§ **Task to complete**
Please copy exactly the lines from the top of the data through the line containing "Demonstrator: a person", and nothing else.

[Dataset entries]
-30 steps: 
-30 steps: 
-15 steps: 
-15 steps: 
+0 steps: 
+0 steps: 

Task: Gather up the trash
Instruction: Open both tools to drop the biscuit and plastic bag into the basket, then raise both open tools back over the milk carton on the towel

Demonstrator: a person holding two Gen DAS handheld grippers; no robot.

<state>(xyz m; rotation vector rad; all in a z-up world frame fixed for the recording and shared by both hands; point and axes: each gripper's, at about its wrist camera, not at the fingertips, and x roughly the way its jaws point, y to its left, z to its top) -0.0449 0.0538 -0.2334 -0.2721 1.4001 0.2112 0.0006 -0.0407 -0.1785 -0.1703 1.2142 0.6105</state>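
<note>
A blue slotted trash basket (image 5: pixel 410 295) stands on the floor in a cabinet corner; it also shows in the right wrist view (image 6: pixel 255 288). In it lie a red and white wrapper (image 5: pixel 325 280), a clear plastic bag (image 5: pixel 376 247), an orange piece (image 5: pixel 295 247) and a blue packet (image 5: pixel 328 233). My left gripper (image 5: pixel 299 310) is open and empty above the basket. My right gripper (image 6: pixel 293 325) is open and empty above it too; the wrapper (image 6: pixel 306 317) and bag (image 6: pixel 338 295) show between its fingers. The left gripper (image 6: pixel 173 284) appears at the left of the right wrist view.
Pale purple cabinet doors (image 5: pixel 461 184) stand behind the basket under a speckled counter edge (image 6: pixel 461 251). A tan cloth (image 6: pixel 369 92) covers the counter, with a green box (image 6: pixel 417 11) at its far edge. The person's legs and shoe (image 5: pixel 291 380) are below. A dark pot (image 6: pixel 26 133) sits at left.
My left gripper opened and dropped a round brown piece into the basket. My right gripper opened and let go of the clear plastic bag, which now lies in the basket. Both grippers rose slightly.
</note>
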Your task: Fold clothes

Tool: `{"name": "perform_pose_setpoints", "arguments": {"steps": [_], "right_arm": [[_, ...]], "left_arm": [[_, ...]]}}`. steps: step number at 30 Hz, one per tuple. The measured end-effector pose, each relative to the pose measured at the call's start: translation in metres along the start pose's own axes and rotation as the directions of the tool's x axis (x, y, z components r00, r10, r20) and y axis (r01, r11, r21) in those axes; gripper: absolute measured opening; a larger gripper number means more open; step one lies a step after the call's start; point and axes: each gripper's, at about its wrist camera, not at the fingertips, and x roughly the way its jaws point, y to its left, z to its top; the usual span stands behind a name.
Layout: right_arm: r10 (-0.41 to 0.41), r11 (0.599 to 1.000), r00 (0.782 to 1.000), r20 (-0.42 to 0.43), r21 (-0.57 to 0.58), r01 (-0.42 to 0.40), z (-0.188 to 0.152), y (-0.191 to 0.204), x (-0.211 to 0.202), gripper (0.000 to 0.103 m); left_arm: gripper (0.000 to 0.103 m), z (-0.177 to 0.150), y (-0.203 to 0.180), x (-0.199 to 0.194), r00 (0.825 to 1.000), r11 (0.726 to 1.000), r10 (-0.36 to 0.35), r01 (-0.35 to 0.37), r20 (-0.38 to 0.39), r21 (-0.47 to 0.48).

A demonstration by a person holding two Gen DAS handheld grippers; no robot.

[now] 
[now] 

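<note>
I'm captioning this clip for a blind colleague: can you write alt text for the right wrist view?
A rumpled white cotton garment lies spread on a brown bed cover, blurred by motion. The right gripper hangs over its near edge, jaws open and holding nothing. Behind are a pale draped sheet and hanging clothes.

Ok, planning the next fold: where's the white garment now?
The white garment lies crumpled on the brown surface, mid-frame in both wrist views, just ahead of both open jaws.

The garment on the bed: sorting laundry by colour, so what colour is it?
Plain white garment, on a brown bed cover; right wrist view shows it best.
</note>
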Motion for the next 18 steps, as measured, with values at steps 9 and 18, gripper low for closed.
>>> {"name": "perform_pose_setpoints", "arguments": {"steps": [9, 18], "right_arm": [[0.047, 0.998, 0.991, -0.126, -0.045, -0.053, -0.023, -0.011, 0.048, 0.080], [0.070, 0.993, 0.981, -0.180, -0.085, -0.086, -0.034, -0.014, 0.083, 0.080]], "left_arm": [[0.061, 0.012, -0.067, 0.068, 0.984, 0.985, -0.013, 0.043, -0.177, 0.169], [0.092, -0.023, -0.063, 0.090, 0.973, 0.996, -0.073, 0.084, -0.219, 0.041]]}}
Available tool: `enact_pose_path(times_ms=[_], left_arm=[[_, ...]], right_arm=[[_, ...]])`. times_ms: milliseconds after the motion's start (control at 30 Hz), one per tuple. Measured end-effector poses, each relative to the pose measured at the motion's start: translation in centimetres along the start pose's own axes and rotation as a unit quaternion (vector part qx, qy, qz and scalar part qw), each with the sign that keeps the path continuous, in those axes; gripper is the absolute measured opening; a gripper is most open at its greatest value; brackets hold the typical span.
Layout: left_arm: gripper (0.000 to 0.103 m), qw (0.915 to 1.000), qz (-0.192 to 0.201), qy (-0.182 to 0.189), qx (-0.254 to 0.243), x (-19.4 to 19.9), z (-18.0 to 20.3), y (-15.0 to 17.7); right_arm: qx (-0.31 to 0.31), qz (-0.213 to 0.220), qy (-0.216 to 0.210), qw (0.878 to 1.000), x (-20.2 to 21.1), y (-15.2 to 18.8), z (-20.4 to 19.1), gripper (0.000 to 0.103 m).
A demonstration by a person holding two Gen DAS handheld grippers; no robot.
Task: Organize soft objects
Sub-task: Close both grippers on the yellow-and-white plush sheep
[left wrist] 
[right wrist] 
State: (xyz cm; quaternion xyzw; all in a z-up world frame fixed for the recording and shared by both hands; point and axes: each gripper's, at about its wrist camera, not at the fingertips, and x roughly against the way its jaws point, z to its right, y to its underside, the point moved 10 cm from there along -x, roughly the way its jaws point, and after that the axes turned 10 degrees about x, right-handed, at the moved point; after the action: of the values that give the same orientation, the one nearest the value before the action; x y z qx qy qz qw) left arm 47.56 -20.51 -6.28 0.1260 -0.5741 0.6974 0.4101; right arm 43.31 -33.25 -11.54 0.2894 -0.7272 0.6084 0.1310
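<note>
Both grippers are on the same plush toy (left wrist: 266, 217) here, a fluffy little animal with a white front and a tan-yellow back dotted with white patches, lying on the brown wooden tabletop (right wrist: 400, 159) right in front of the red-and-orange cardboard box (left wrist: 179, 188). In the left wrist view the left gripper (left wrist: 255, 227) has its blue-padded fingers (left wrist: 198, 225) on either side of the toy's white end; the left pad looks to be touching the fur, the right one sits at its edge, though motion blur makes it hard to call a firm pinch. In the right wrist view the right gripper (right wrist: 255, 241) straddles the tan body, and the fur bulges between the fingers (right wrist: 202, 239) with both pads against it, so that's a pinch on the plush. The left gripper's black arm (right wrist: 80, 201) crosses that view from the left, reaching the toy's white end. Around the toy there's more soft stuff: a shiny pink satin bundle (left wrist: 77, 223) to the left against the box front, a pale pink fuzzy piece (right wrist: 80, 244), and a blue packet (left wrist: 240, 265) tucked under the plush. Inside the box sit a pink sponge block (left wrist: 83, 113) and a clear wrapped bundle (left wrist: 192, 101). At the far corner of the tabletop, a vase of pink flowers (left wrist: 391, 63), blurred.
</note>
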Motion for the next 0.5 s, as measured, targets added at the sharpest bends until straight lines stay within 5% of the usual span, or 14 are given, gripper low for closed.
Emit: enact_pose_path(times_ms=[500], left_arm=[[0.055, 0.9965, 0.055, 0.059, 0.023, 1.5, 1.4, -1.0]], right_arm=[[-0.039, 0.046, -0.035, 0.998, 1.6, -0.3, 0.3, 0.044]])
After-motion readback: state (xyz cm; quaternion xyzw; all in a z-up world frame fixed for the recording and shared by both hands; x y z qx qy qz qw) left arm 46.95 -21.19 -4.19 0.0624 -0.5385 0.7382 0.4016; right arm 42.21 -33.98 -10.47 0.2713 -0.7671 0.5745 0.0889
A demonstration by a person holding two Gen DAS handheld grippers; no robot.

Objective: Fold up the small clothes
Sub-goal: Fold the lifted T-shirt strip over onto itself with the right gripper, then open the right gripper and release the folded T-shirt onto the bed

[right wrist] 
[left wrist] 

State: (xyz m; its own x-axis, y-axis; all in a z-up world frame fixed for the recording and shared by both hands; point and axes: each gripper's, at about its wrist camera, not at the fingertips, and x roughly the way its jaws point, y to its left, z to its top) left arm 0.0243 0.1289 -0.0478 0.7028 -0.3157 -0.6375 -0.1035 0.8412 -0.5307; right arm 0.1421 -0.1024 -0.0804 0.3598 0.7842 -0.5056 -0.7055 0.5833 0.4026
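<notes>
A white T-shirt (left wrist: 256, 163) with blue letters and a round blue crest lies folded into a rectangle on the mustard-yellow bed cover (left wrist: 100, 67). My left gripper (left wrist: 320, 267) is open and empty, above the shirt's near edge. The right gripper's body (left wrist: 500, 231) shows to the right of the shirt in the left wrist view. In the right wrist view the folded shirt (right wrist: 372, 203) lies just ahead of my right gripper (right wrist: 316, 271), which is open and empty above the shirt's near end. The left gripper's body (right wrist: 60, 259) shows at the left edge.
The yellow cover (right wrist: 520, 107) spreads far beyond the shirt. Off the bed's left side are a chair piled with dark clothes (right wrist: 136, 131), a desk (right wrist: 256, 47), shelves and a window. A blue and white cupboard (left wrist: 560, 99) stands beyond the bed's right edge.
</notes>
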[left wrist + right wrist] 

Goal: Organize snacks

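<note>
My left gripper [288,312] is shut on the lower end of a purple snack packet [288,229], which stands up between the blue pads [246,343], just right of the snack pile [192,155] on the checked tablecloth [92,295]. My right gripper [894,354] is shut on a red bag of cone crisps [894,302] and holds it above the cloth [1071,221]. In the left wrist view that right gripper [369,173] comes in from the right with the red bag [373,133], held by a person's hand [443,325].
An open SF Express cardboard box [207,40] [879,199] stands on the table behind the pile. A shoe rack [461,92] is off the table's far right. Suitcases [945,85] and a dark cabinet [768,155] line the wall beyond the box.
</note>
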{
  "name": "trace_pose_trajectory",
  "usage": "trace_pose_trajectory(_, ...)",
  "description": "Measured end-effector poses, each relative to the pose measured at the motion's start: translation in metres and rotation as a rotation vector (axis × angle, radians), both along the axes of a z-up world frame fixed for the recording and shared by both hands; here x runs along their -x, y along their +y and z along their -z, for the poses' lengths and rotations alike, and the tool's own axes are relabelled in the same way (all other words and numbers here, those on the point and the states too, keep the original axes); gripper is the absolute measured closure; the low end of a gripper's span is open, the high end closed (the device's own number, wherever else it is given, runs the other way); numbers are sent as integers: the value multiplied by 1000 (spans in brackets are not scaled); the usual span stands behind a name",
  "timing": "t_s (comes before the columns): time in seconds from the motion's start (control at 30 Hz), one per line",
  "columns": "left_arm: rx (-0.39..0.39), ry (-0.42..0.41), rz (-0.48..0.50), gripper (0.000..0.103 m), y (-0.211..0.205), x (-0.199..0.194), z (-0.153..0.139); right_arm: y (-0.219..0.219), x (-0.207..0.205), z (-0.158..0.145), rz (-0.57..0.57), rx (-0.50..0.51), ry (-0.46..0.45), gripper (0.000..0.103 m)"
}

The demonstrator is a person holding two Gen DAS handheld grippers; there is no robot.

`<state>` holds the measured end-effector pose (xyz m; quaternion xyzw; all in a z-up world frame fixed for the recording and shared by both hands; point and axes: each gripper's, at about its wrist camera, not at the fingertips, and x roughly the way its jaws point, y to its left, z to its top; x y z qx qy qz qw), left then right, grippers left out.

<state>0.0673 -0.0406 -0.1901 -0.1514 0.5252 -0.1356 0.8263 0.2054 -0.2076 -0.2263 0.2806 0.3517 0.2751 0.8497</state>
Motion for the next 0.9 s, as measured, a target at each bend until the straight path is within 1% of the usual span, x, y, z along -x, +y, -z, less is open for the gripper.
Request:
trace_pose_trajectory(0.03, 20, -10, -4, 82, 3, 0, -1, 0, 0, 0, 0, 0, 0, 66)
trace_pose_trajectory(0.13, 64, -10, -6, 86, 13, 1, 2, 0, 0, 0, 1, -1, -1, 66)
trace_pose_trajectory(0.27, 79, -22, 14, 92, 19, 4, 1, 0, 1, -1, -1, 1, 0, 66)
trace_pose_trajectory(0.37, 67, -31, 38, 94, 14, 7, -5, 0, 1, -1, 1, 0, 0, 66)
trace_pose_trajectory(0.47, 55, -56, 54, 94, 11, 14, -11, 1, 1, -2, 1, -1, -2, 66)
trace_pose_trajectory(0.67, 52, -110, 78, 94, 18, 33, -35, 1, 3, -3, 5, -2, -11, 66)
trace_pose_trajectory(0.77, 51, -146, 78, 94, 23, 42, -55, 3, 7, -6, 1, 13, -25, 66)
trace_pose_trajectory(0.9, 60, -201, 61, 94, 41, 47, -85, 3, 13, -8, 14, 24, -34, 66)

§ **Solution to this task**
-30 steps: 
-30 steps: 
-15 steps: 
-15 steps: 
+0 steps: 
+0 steps: 

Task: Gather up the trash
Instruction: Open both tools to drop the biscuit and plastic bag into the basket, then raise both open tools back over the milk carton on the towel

Demonstrator: a person holding two Gen DAS handheld grippers; no robot.

The answer has been supplied in full.